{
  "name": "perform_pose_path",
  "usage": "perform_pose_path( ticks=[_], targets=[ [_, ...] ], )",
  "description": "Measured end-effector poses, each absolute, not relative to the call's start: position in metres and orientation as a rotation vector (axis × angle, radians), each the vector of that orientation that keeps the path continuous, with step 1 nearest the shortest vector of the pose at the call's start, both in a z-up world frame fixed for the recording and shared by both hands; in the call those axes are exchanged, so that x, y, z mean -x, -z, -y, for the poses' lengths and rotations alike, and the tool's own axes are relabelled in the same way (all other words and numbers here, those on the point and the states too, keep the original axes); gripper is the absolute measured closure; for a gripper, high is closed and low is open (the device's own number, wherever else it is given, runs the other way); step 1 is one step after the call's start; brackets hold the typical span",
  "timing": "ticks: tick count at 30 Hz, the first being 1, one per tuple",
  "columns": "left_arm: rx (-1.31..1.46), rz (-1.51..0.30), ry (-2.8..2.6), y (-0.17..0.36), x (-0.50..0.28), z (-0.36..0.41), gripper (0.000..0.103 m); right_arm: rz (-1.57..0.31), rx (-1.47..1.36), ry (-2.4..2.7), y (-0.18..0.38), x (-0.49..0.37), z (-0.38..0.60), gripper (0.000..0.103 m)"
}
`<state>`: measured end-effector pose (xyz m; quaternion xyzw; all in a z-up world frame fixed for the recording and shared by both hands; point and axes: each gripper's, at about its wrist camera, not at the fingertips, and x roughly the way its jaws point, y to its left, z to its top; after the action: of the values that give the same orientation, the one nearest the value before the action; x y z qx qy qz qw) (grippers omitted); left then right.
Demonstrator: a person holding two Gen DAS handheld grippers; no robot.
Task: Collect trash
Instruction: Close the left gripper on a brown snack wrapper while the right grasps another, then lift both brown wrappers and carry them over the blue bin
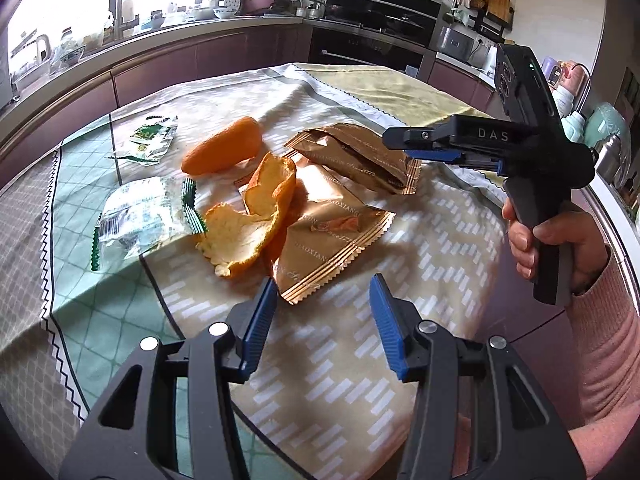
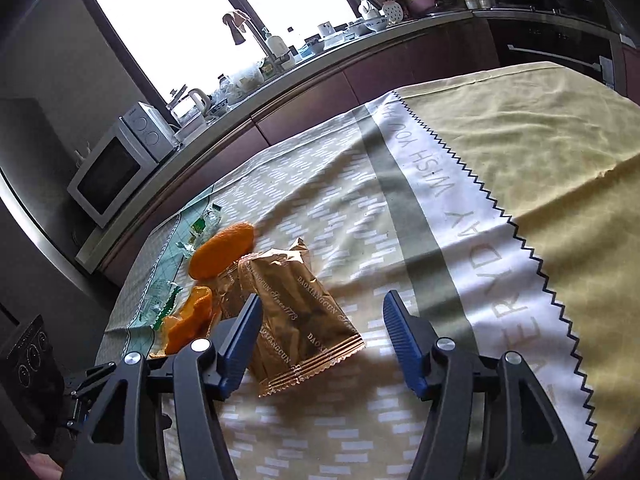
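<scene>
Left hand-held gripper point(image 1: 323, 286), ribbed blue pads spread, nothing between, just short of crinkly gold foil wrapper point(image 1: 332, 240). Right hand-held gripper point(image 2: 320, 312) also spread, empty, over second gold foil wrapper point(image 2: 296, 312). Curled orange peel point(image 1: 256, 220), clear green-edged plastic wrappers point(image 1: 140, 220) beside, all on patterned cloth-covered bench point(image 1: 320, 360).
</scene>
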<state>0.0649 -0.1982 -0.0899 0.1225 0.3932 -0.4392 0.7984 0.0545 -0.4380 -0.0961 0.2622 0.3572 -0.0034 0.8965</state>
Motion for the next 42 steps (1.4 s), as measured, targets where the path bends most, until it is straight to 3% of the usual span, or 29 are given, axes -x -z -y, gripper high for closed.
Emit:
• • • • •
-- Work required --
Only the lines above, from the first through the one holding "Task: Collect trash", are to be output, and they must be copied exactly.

-- Final answer --
{
  "name": "perform_pose_path",
  "usage": "perform_pose_path( ticks=[_], targets=[ [_, ...] ], )",
  "description": "Measured end-effector poses, each absolute, not relative to the call's start: position in metres and orientation as a rotation vector (axis × angle, radians), each the vector of that orientation that keeps the path continuous, with step 1 nearest the shortest vector of the pose at the call's start, both in a z-up world frame fixed for the recording and shared by both hands; in the call those axes are exchanged, so that x, y, z mean -x, -z, -y, for the poses' lengths and rotations alike, and the tool's own axes are relabelled in the same way (all other words and numbers here, those on the point and the states too, keep the original axes); gripper is the absolute measured closure; for a gripper, high is closed and low is open (the device's own number, wherever else it is given, runs the other way); step 1 is one step after the call's start; brackets hold the typical span",
  "timing": "ticks: tick count at 30 Hz, the first being 1, one per tuple",
  "columns": "left_arm: rx (-1.31..1.46), rz (-1.51..0.30), ry (-2.8..2.6), y (-0.17..0.36), x (-0.50..0.28), z (-0.36..0.41), gripper (0.000..0.103 m); right_arm: rz (-1.57..0.31), rx (-1.47..1.36), ry (-2.4..2.7), y (-0.18..0.38), x (-0.49..0.37), z (-0.38..0.60), gripper (0.000..0.103 m)"
}
`<state>`: measured end-effector pose (xyz m; quaternion xyzw; all in a z-up world frame fixed for the recording and shared by both hands; point and axes: each gripper's, at about its wrist camera, not at the fingertips, and x roughly the way its jaws point, y to its left, z to its top; after the action: of the values that give the same orientation, the one nearest the value before the action; x y z qx qy qz qw) (grippers omitted); left then right.
Demonstrator: a person holding two Gen DAS handheld grippers; no robot.
Task: Collect trash

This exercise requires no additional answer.